● WORK REQUEST: Take each line from the entries that holds "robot" and copy it out.

● MATERIAL SUPPLIED:
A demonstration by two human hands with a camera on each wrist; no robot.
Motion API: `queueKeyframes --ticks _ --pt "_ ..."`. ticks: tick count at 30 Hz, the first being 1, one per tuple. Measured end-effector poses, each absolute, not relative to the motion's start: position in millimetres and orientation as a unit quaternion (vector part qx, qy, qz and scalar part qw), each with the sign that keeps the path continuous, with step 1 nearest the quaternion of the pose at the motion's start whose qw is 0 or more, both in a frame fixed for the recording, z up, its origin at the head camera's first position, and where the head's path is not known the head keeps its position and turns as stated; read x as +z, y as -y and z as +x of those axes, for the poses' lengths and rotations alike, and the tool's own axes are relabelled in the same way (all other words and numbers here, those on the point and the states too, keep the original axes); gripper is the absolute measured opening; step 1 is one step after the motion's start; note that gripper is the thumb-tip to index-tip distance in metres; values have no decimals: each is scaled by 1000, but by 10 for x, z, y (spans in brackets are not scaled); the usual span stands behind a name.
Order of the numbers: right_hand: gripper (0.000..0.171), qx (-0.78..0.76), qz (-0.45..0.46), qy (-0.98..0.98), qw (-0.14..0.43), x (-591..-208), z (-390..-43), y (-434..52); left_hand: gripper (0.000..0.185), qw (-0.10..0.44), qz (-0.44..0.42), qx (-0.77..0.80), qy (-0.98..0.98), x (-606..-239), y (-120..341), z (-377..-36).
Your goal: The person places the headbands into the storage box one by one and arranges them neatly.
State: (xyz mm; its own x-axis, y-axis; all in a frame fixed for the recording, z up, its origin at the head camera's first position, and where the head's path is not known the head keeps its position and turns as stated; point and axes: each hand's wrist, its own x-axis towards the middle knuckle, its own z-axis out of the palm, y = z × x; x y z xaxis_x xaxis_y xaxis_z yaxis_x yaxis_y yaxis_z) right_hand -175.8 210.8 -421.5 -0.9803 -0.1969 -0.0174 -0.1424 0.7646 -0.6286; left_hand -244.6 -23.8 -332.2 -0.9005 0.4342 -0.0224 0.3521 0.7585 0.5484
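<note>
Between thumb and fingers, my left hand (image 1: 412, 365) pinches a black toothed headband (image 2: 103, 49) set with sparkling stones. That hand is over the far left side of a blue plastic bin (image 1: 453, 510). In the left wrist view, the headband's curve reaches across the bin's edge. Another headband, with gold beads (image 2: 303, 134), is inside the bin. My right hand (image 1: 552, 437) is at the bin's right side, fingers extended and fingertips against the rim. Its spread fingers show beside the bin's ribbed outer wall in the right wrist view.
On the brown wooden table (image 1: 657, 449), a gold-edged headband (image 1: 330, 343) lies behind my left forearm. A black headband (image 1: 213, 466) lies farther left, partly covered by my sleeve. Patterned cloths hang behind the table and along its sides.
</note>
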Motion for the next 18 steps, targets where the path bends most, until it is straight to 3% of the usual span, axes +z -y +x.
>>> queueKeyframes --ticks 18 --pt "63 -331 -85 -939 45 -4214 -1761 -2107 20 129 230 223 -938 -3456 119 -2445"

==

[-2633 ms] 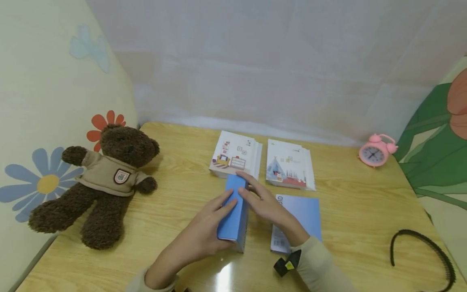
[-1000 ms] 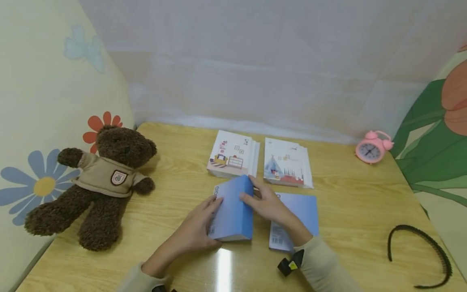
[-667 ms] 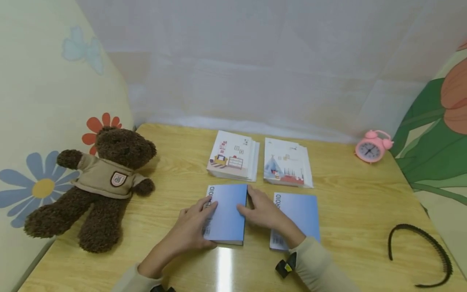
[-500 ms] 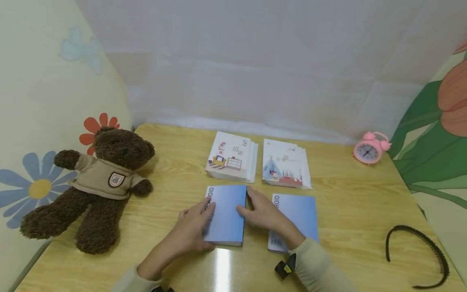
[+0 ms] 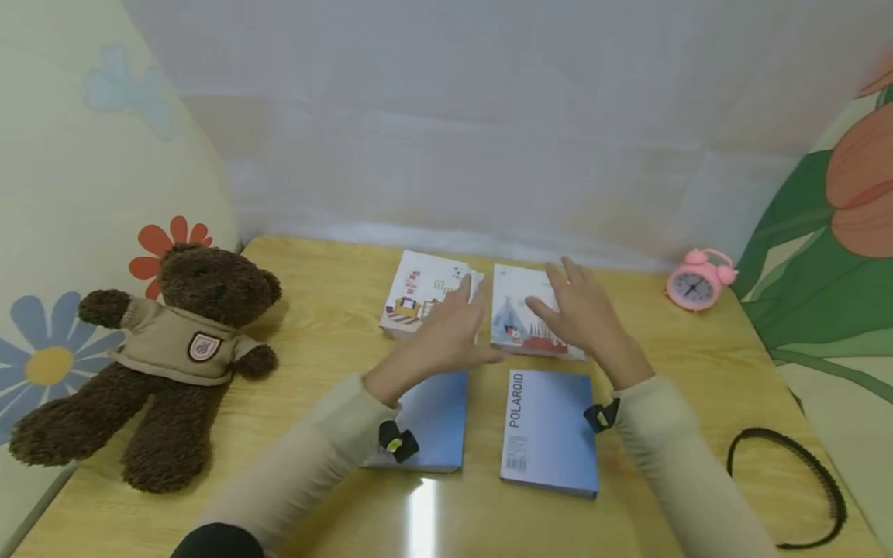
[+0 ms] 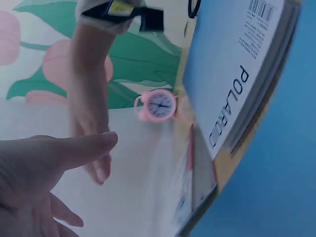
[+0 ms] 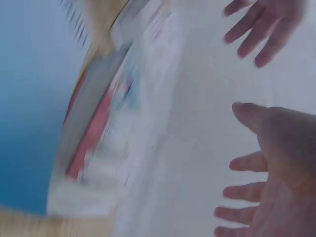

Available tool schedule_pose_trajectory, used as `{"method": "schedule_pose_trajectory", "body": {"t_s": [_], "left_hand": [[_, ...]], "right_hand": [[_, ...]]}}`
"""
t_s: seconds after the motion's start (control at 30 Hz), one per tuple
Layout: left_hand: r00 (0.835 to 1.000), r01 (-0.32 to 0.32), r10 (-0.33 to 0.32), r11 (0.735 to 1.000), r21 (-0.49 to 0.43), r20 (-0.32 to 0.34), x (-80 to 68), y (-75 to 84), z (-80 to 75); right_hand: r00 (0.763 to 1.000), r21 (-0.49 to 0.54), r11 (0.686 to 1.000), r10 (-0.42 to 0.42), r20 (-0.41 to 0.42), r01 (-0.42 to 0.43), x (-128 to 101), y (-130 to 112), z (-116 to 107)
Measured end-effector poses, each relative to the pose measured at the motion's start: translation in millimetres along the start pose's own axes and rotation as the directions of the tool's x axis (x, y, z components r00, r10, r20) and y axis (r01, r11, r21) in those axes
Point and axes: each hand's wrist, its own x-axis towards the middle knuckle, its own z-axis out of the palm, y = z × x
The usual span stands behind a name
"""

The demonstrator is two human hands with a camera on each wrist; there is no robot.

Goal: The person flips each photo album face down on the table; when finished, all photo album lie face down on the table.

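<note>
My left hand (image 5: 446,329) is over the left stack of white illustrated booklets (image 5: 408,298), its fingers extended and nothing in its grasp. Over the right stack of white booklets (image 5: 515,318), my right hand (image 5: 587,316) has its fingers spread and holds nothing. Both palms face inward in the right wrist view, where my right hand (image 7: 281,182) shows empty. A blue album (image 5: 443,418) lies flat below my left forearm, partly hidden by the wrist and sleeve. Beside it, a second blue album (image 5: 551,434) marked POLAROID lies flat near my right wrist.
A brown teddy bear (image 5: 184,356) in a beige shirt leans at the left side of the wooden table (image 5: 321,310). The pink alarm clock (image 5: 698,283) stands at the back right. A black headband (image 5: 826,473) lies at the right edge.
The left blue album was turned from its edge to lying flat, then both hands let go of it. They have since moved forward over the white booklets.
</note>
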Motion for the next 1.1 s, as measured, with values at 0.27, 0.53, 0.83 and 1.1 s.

● SOLUTION TO THE EXERCISE:
A demonstration by two human hands with a camera on each wrist; no robot.
The demonstrator is two human hands with a camera on each wrist; there is no robot.

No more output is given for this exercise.